Miller, Julie Ann, Science News


Animal geneticists owe their success to mice and the fruit fly Drosophila; microbial geneticists are indebted to the bacterium E. coli. Now molecular biologists propose that a small weed will prove to be a similar boon to plant geneticists.

Plant genetics has lagged behind other fields in the recent rapid progress in understanding mechanisms of inheritance and in applying that knowledge to genetic engineering. The explanation often given for this lag is the amount and complexity of the genetic material, called the genome. Plants have large amounts of repetitive DNA -- sequences of unknown function present in thousands of copies and scattered throughout the chromosomes. In addition, plants often have extra copies of their entire set of chromosomes.

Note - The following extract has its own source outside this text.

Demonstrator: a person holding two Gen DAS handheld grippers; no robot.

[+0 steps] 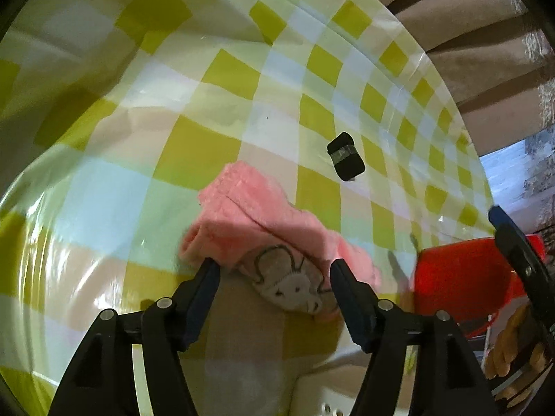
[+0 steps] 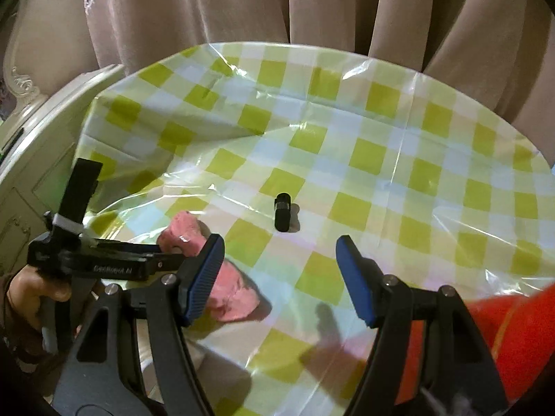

A plant in the mustard family may allow geneticists to work with a much simpler genome. This harmless weed, Arabidopsis thaliana, which grows to about 5 inches tall, contains about 1 percent the amount of DNA in wheat, and less than 0.5 percent the amount of repetitive sequence. In addition, it is well suited for research: Its life cycle is only five weeks; one plant can produce thousands of seeds; and dozens of plants can be grown in a 2-inch-diameter pot. More than 75 genetic mutations have already been described and assembled into a map of the plant's five chromosomes.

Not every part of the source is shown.